Problem to solve
Using the material below, count the lines that contain the word "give" and report the number only.

Top of Information

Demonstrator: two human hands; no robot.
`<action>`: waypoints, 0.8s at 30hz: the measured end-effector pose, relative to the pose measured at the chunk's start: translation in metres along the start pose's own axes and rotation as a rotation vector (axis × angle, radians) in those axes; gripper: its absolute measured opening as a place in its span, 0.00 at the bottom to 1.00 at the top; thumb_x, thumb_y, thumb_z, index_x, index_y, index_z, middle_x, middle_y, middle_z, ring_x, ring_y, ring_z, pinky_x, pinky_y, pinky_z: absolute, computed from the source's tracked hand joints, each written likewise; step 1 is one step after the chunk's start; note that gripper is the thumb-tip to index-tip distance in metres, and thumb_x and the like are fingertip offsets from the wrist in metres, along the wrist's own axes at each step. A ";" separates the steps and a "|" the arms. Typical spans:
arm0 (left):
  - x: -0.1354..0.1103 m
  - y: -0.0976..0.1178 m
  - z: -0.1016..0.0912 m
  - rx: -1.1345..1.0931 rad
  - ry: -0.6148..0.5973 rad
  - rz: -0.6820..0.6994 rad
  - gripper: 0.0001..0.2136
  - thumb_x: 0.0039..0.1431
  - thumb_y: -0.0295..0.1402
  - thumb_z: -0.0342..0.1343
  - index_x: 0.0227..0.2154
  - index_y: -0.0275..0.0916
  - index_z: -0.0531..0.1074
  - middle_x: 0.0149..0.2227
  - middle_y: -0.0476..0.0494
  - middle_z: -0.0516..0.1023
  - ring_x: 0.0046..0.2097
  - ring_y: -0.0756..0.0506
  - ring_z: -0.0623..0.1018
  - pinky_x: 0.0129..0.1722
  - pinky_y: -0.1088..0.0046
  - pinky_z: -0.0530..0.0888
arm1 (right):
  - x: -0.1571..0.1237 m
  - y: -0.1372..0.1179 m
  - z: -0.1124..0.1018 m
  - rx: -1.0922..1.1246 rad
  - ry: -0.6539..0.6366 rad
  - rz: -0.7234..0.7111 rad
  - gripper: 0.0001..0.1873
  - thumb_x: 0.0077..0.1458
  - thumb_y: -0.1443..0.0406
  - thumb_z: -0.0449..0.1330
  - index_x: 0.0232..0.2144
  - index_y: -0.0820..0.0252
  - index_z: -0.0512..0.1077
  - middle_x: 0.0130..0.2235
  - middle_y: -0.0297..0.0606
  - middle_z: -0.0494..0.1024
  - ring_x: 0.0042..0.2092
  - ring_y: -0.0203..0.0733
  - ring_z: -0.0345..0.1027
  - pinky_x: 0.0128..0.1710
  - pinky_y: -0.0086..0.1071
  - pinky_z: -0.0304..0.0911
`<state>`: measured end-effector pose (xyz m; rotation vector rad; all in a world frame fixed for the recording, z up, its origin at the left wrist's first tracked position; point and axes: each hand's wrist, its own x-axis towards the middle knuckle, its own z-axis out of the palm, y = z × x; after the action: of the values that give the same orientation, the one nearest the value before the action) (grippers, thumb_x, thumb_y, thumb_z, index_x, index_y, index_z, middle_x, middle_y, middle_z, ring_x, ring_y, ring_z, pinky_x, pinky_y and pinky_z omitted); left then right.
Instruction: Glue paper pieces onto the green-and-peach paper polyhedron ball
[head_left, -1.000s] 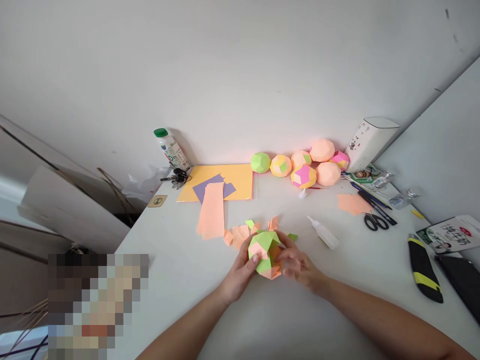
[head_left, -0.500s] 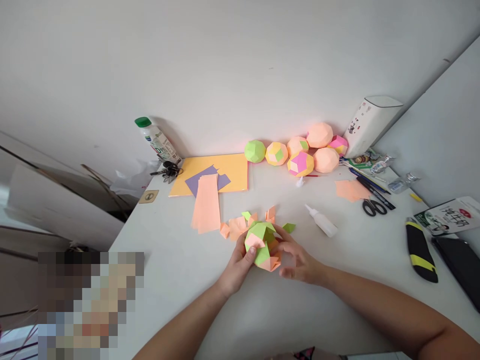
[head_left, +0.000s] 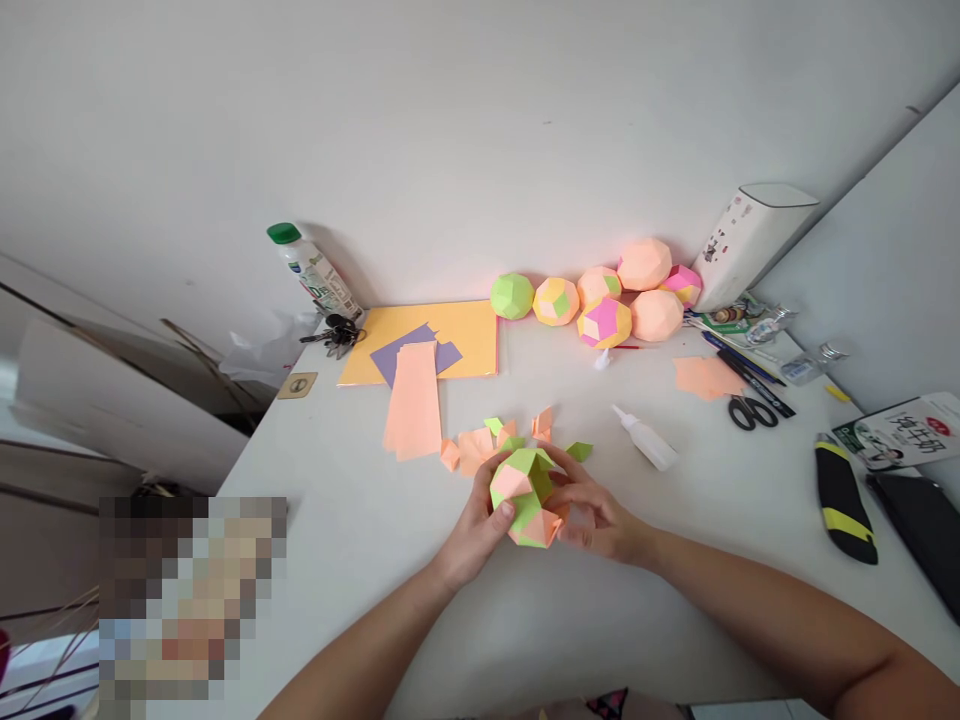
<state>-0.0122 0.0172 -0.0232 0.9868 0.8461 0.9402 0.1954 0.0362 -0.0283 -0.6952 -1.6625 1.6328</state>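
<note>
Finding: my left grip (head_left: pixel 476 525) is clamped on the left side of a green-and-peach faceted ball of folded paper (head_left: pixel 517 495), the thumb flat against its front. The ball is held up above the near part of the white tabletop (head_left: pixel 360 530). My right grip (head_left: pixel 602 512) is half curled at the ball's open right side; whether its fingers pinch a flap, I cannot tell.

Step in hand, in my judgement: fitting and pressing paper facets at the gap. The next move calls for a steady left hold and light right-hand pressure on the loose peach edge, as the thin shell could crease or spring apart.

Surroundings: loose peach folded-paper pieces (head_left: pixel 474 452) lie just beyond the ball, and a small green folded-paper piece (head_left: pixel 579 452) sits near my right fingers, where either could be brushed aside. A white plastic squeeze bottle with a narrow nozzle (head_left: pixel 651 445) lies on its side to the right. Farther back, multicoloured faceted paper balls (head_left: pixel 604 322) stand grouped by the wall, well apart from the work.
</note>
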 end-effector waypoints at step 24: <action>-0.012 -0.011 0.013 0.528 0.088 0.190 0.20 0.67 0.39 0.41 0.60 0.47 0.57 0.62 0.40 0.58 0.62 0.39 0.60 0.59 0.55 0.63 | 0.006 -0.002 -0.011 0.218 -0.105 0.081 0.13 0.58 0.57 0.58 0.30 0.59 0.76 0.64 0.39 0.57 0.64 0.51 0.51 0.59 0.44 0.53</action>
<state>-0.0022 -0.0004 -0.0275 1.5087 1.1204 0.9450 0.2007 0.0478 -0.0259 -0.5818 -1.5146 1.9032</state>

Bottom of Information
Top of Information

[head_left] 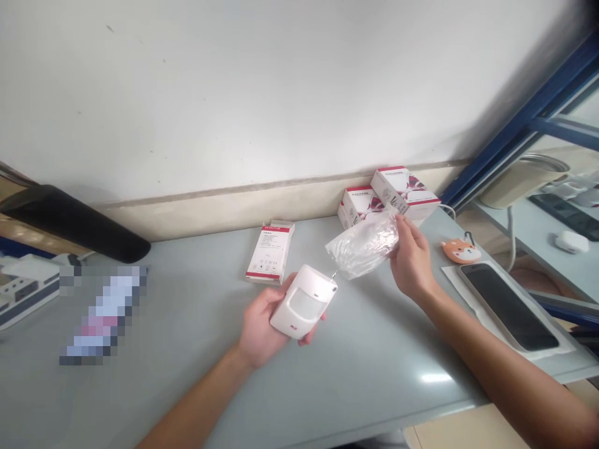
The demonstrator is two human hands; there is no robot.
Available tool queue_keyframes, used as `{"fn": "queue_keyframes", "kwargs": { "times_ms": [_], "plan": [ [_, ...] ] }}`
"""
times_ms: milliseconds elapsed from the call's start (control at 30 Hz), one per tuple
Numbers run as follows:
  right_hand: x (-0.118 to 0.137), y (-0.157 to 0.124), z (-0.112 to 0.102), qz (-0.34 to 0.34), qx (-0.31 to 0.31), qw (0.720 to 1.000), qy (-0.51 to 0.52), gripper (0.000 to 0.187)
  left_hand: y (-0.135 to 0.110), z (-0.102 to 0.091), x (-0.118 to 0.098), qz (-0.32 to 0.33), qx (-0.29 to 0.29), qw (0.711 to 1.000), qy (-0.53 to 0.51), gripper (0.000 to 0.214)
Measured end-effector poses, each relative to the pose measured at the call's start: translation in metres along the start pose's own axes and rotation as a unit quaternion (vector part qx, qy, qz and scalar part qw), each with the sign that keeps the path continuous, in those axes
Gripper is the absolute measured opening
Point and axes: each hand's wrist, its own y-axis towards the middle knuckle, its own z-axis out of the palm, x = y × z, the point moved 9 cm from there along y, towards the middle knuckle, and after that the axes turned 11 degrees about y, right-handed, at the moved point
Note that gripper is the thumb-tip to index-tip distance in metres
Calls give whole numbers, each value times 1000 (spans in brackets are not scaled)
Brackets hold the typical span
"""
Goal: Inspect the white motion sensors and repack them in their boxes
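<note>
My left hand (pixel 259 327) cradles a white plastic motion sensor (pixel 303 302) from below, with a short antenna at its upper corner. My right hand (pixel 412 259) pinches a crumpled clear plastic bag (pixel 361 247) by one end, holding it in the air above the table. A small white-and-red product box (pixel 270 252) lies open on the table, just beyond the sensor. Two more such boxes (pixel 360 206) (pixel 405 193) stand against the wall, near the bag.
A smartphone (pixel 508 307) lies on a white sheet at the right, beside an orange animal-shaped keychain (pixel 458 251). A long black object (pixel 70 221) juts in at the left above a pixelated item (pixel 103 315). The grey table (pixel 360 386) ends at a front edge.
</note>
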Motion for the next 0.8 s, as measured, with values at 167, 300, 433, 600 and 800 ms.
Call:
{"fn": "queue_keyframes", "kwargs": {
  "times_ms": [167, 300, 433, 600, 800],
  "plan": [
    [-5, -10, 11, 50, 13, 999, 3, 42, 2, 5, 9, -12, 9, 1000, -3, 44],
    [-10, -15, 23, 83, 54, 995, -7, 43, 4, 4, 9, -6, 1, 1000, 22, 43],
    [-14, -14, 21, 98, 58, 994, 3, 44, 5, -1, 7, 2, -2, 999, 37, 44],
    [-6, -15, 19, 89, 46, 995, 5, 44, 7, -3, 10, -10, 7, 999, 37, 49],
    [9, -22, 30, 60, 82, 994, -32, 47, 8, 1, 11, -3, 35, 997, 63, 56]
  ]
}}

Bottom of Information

Answer for the task
2